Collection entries

---+---

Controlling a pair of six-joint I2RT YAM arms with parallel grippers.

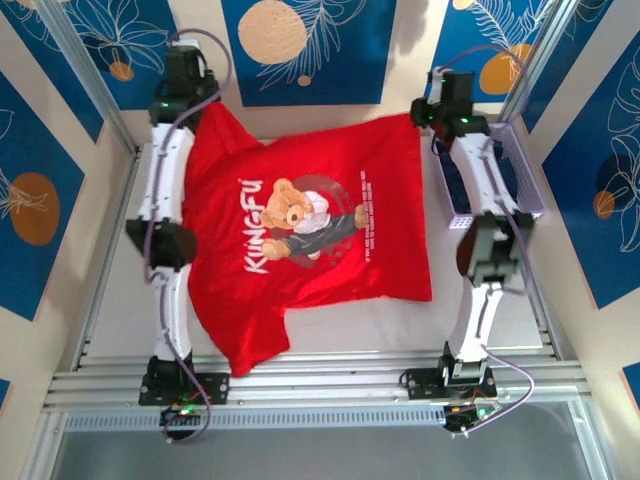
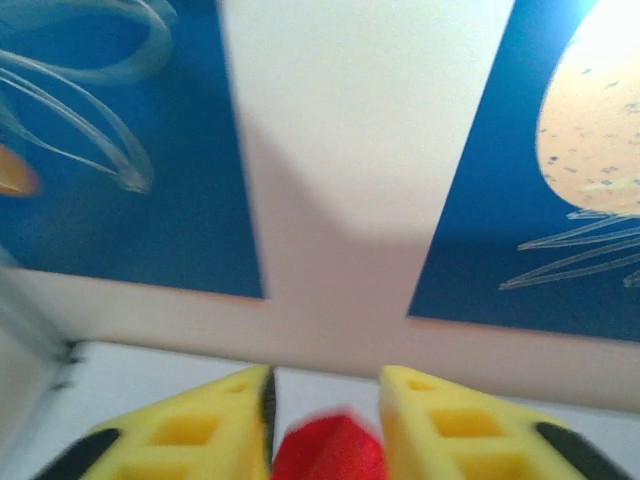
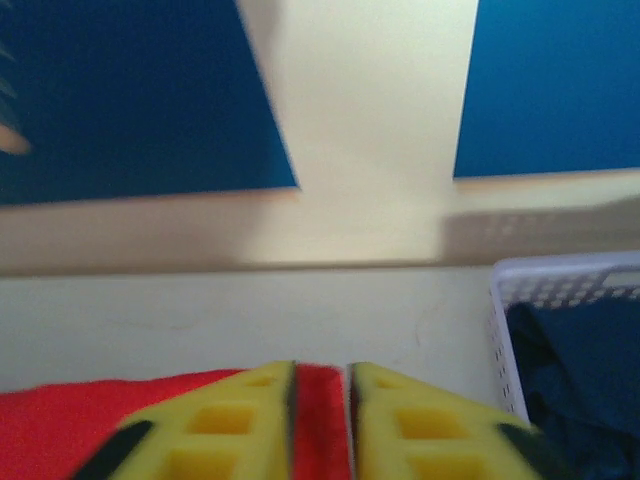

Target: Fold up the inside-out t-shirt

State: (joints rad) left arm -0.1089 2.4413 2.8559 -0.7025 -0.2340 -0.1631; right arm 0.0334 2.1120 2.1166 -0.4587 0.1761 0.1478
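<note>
Red t-shirt (image 1: 310, 235) spread flat on bench (image 1: 480, 330), print up, far edge bunched betw parted yellow L fingers (image 2: 200, 430) & betw narrowly parted R fingers (image 3: 420, 420), white basket (image 3: 520, 300) just R.

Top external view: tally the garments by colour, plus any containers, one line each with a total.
Red garments: 1, the t-shirt, spread on the table, bear print up.
Dark navy garments: 1, the navy garment, inside the basket.
White baskets: 1, the basket, at the table's far right.
Total: 3
</note>
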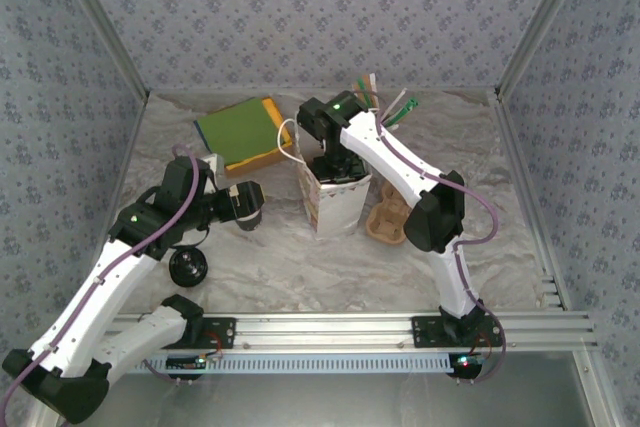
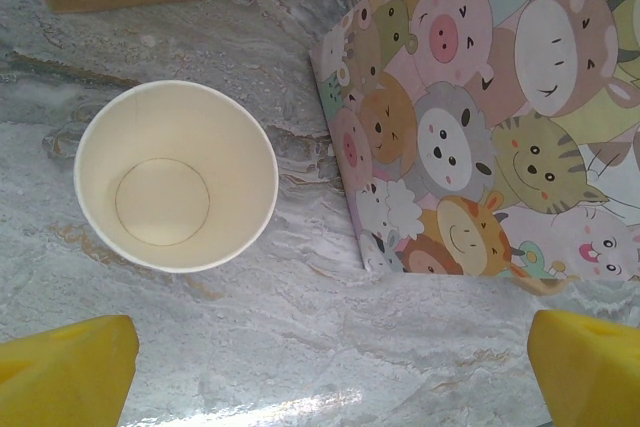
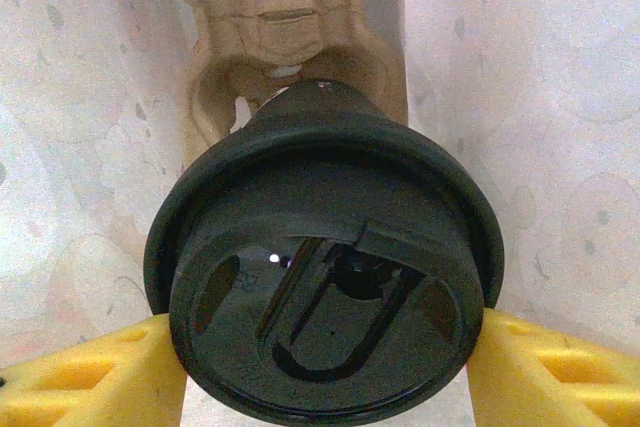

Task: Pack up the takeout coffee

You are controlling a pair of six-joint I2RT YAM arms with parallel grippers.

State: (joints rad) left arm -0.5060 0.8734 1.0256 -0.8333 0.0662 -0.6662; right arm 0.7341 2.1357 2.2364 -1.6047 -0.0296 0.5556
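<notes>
The right gripper point(image 3: 320, 387) is clamped on the takeout coffee point(image 3: 325, 277), a small dark paper cup with a round black plastic lid. Its yellow fingers point(image 3: 90, 377) press on opposite sides of the lid, which hides most of the cup's body. Pale walls stand on either side. From above, that arm reaches down into an upright paper bag printed with cartoon animals point(image 1: 335, 205), and the bag's walls hide the cup there. A tan moulded-pulp shape point(image 3: 280, 17) lies beneath the cup, cut off at the frame's edge; whether they touch cannot be told. The left gripper point(image 2: 325, 372) hangs with its jaws wide apart, its yellow tips cropped at the lower corners, over a lidless cream-lined paper cup point(image 2: 175, 175) just beside the bag. A loose round black lid point(image 1: 188, 267) lies on the marbled table point(image 1: 300, 267).
</notes>
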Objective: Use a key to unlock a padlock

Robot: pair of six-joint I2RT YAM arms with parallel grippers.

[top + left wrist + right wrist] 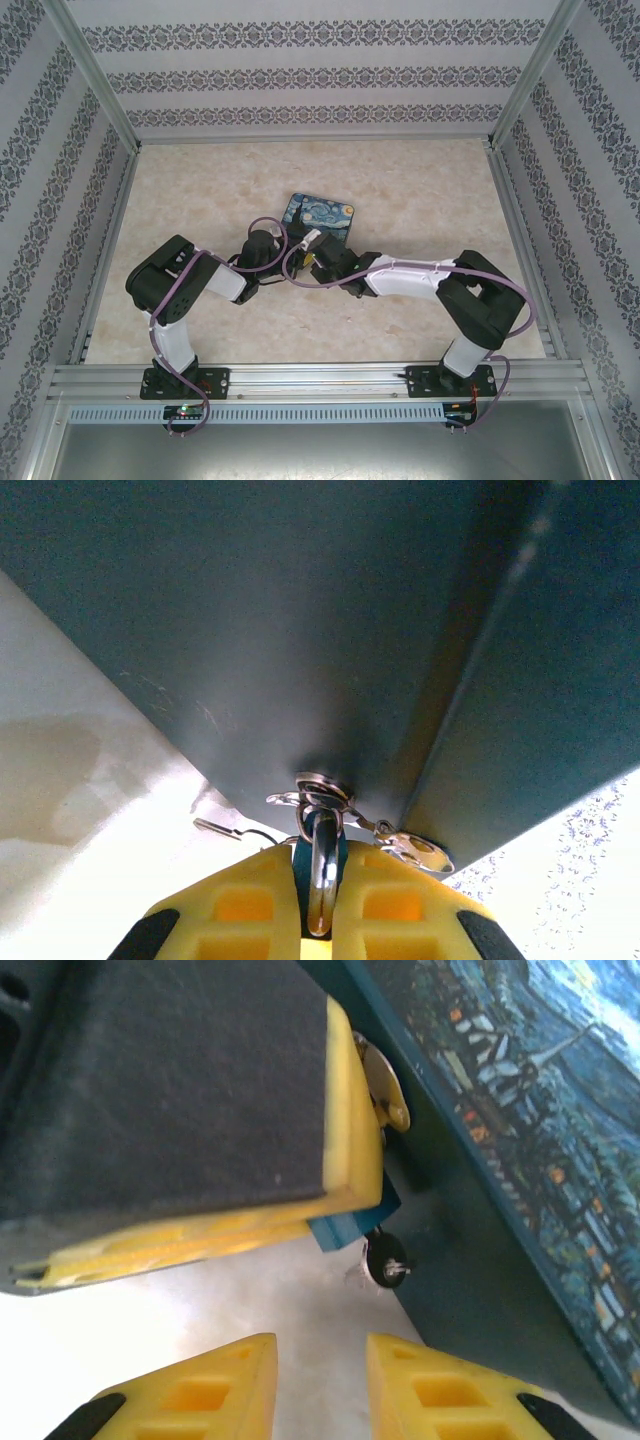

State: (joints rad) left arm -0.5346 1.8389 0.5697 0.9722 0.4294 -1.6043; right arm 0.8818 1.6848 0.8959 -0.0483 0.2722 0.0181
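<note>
1. Left wrist view: we see the left tool (320, 858) pressed together on the padlock (322, 880). The teal body sits between the yellow fingers, and the shackle hooks through a metal ring (320, 785) on the dark side of the box (300, 630).
2. So the padlock hangs at the box's lower edge, close to a corner and just above the worktop (250, 1310), steadied by that grip.
3. The right tool (320, 1350) is spread part way with nothing between its fingers. It hangs over the worktop just beside the padlock's blue corner, which pokes out under the left tool's finger.
4. The key (415, 852) may be the silvery oval piece dangling just beside the shackle, though it is too small for us to be sure. We see no key seated in the padlock.
5. We judge the task early: holding the padlock is done. Taking the key, seating it, turning it and freeing the shackle are all left.
</note>
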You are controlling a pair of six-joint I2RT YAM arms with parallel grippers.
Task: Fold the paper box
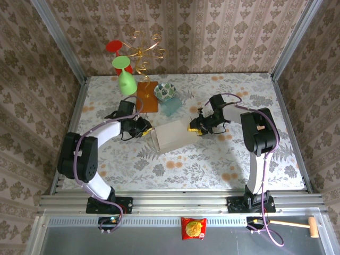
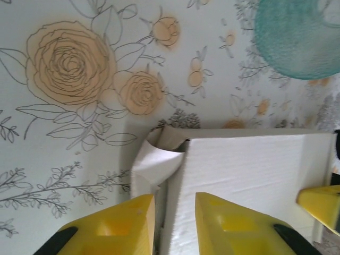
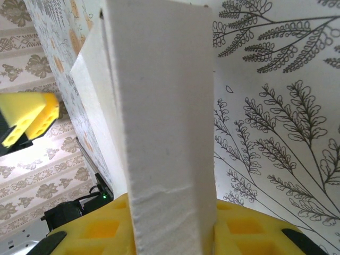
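The left end effector (image 2: 174, 199) straddles the paper box (image 2: 249, 170) edge.

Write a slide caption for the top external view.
Left gripper and right gripper flank the paper box at opposite ends, the right one clamped on its panel.

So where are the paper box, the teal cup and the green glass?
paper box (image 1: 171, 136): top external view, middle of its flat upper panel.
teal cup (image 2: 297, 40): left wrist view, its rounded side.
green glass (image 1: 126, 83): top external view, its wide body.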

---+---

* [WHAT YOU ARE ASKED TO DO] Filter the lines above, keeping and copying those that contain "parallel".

* [RESULT BELOW]
Controlling a pair of six-joint I2RT YAM arms with parallel grippers.
You are controlling a pair of six-joint I2RT YAM arms with parallel grippers.
Robot: pair of six-joint I2RT YAM arms with parallel grippers.
You are controlling a pair of six-joint I2RT YAM arms with parallel grippers.

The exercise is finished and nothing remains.